--- Activity ---
Each entry needs to be copied exactly, with nothing left out.

--- Entries supplied ---

# # # #

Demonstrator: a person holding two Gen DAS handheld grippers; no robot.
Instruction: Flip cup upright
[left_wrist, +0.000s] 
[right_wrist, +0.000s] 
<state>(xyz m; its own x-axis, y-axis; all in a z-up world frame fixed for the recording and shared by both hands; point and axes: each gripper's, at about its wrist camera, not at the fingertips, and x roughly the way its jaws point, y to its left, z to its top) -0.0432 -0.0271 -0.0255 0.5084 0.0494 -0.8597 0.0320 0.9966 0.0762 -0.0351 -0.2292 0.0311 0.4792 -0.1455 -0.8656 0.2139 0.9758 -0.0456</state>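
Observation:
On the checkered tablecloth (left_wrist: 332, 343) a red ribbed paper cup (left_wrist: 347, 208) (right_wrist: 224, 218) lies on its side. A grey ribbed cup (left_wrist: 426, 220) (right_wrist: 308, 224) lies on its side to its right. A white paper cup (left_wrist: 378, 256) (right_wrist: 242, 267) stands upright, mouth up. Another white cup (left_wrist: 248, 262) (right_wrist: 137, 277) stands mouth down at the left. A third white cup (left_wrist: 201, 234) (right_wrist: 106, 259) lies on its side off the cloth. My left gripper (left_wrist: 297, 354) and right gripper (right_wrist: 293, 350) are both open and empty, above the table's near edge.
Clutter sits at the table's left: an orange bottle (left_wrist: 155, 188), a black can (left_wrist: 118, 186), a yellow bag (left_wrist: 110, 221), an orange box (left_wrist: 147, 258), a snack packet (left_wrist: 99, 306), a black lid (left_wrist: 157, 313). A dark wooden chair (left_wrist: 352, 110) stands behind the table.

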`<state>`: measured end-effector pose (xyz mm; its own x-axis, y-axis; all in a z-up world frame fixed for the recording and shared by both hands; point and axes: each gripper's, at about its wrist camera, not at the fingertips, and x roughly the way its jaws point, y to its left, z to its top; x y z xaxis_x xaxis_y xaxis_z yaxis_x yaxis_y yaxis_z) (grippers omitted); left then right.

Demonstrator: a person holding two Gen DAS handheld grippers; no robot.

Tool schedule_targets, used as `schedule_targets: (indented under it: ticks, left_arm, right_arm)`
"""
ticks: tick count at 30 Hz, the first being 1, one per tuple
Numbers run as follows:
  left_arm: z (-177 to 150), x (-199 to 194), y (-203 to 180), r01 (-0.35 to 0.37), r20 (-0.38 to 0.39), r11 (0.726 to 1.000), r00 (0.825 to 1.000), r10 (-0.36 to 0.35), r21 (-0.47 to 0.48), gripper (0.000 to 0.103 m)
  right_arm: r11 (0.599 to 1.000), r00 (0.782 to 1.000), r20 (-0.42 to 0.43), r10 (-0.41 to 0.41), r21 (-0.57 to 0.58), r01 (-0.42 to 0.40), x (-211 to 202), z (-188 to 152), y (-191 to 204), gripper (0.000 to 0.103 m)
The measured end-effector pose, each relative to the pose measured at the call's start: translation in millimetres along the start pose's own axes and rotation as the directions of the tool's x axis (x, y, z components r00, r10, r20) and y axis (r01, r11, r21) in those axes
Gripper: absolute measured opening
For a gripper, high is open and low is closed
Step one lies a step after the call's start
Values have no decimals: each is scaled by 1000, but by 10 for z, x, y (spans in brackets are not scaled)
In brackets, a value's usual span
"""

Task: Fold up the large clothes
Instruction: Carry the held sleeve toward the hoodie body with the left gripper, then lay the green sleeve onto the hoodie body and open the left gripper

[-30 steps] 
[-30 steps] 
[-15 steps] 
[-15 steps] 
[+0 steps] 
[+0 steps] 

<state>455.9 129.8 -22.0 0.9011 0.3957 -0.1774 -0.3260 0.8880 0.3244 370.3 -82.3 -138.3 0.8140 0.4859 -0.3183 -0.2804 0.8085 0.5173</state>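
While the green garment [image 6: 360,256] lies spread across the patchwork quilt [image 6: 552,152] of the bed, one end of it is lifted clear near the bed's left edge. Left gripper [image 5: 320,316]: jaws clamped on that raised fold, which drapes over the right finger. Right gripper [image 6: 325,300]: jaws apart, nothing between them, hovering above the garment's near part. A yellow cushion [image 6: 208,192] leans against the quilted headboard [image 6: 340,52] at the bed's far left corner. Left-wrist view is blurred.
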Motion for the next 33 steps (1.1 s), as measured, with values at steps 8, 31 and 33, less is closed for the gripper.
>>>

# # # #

--- Result of this exercise ---
Demonstrator: a person holding two Gen DAS handheld grippers; no robot.
Instruction: Flip cup upright
[left_wrist, +0.000s] 
[right_wrist, +0.000s] 
<state>(xyz m; its own x-axis, y-axis; all in a z-up world frame fixed for the recording and shared by both hands; point and axes: each gripper's, at about its wrist camera, not at the fingertips, and x roughly the way its jaws point, y to its left, z to its top) -0.0432 -0.0271 -0.0255 0.5084 0.0494 -0.8597 0.0320 0.9966 0.0762 -0.0351 -0.2292 0.0311 0.4792 -0.1455 -0.8656 0.2139 0.9758 -0.0456</state>
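Observation:
On the checkered tablecloth (left_wrist: 332, 343) a red ribbed paper cup (left_wrist: 347, 208) (right_wrist: 224, 218) lies on its side. A grey ribbed cup (left_wrist: 426, 220) (right_wrist: 308, 224) lies on its side to its right. A white paper cup (left_wrist: 378, 256) (right_wrist: 242, 267) stands upright, mouth up. Another white cup (left_wrist: 248, 262) (right_wrist: 137, 277) stands mouth down at the left. A third white cup (left_wrist: 201, 234) (right_wrist: 106, 259) lies on its side off the cloth. My left gripper (left_wrist: 297, 354) and right gripper (right_wrist: 293, 350) are both open and empty, above the table's near edge.
Clutter sits at the table's left: an orange bottle (left_wrist: 155, 188), a black can (left_wrist: 118, 186), a yellow bag (left_wrist: 110, 221), an orange box (left_wrist: 147, 258), a snack packet (left_wrist: 99, 306), a black lid (left_wrist: 157, 313). A dark wooden chair (left_wrist: 352, 110) stands behind the table.
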
`<state>`: measured end-effector pose (xyz mm; its own x-axis, y-axis; all in a z-up world frame fixed for the recording and shared by both hands; point and axes: each gripper's, at about its wrist camera, not at the fingertips, and x roughly the way its jaws point, y to its left, z to its top; x y z xaxis_x xaxis_y xaxis_z yaxis_x yaxis_y yaxis_z) (grippers omitted); left then right.

Demonstrator: a person holding two Gen DAS handheld grippers; no robot.

Tool schedule_targets, used as `schedule_targets: (indented under it: ticks, left_arm, right_arm)`
"""
ticks: tick count at 30 Hz, the first being 1, one per tuple
Numbers run as follows:
  left_arm: z (-177 to 150), x (-199 to 194), y (-203 to 180), r01 (-0.35 to 0.37), r20 (-0.38 to 0.39), r11 (0.726 to 1.000), r00 (0.825 to 1.000), r10 (-0.36 to 0.35), r21 (-0.47 to 0.48), gripper (0.000 to 0.103 m)
  right_arm: r11 (0.599 to 1.000), r00 (0.782 to 1.000), r20 (-0.42 to 0.43), r10 (-0.41 to 0.41), r21 (-0.57 to 0.58), r01 (-0.42 to 0.40), x (-211 to 202), z (-188 to 152), y (-191 to 204), gripper (0.000 to 0.103 m)
The measured end-effector pose, each relative to the pose measured at the call's start: translation in millimetres along the start pose's own axes and rotation as the directions of the tool's x axis (x, y, z components r00, r10, r20) and y axis (r01, r11, r21) in those axes
Gripper: absolute measured opening
For a gripper, high is open and low is closed
Step one lies a step after the call's start
Values have no decimals: each is scaled by 1000, but by 10 for z, x, y (spans in brackets are not scaled)
In brackets, a value's usual span
"""

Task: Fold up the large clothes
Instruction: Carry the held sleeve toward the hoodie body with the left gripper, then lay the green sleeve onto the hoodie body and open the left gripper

[-30 steps] 
[-30 steps] 
[-15 steps] 
[-15 steps] 
[+0 steps] 
[+0 steps] 

<state>455.9 129.8 -22.0 0.9011 0.3957 -0.1774 -0.3260 0.8880 0.3244 370.3 -82.3 -138.3 0.8140 0.4859 -0.3183 -0.2804 0.8085 0.5173</state>
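While the green garment [image 6: 360,256] lies spread across the patchwork quilt [image 6: 552,152] of the bed, one end of it is lifted clear near the bed's left edge. Left gripper [image 5: 320,316]: jaws clamped on that raised fold, which drapes over the right finger. Right gripper [image 6: 325,300]: jaws apart, nothing between them, hovering above the garment's near part. A yellow cushion [image 6: 208,192] leans against the quilted headboard [image 6: 340,52] at the bed's far left corner. Left-wrist view is blurred.
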Motion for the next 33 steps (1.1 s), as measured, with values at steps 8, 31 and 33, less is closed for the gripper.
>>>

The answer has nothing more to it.